## [WHAT YOU NEED TO DO]
Look through the listing underneath for "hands", and copy every line that has it.

## [MATERIAL PROVIDED]
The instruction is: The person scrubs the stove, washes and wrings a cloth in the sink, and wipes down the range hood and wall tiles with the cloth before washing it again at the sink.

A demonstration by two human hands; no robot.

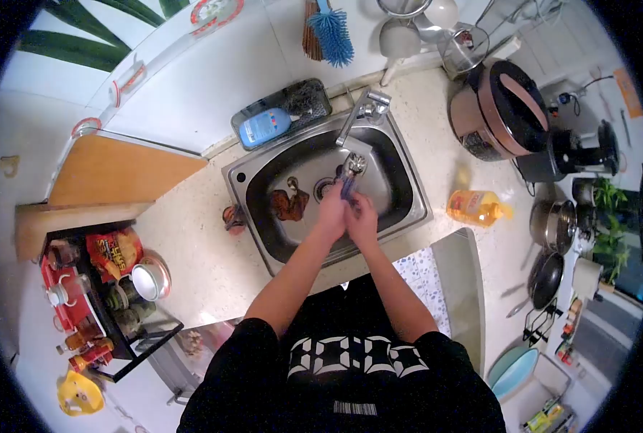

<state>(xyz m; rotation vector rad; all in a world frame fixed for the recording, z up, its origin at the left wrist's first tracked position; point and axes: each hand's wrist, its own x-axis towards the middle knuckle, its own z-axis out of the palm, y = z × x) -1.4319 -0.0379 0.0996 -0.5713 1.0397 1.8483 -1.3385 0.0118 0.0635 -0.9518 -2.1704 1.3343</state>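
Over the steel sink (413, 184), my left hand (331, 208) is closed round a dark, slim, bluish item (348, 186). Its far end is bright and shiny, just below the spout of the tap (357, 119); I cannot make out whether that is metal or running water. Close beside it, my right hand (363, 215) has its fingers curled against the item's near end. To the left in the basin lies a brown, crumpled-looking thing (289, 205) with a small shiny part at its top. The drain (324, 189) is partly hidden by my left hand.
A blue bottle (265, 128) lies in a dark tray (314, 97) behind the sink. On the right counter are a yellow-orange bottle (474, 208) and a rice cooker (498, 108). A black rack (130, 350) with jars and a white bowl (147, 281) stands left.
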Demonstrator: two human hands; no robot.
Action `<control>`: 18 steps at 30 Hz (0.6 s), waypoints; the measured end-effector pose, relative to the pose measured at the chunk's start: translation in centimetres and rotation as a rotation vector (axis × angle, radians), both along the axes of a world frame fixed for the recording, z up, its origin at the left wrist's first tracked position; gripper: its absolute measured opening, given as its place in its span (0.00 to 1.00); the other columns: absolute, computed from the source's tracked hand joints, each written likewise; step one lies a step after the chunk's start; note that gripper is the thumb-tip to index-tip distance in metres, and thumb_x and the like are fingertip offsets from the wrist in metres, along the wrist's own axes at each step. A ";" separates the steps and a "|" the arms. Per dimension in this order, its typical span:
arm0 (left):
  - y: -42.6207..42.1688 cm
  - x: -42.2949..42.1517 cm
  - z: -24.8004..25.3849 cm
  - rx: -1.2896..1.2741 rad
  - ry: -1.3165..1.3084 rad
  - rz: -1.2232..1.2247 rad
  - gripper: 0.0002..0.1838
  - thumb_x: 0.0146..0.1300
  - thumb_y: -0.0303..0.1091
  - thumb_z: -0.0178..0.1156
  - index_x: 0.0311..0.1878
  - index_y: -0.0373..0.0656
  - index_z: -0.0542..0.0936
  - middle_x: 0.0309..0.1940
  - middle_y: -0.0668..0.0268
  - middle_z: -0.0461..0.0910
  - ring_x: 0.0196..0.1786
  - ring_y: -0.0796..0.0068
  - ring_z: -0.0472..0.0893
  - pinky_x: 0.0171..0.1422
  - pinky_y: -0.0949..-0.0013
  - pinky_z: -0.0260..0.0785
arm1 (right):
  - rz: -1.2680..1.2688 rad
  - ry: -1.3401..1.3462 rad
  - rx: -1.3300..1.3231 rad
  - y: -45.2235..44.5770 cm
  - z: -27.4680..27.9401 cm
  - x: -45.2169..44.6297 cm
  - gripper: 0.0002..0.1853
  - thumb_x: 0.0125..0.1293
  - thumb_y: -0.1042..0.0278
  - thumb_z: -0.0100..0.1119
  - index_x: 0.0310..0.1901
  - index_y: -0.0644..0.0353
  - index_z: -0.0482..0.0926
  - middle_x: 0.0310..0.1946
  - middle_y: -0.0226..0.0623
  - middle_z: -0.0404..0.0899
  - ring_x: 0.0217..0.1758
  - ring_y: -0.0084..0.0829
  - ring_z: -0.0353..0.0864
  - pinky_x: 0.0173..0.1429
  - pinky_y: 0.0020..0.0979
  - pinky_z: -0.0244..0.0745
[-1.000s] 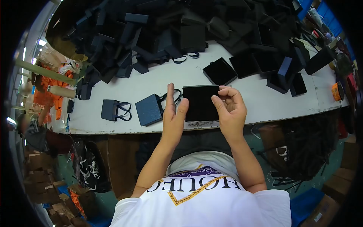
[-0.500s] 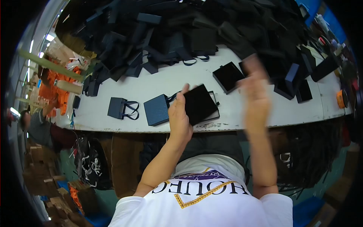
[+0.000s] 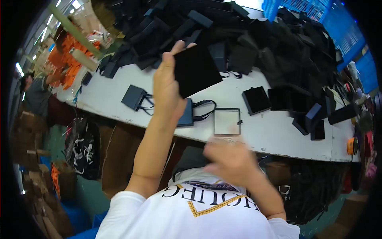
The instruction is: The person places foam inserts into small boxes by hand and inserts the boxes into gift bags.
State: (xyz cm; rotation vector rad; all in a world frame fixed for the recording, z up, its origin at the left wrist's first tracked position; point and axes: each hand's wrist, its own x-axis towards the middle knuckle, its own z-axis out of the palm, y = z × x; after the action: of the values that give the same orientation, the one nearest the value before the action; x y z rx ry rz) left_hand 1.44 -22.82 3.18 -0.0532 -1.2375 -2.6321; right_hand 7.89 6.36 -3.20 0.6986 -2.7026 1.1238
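My left hand holds up a square black piece by its left side, above the table. Blurred by motion, my right hand is at the table's front edge, just below an open shallow tray with a pale inside and dark rim; its fingers are smeared. A blue box with dark ribbon handles lies partly behind my left wrist. Farther left is a smaller dark blue box with handles. A black open box lies right of the tray.
A large heap of dark boxes covers the back of the white table. More black boxes stand at the right, near an orange roll. Blue crates are behind. Another person is at the far left.
My left hand has raised the black piece up and left, uncovering the pale tray. My right hand has come back from the boxes at the right to the table's front edge. The view has turned.
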 end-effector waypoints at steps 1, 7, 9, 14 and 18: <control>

## [YOUR SOLUTION]
A demonstration by two human hands; no robot.
Demonstrator: two human hands; no robot.

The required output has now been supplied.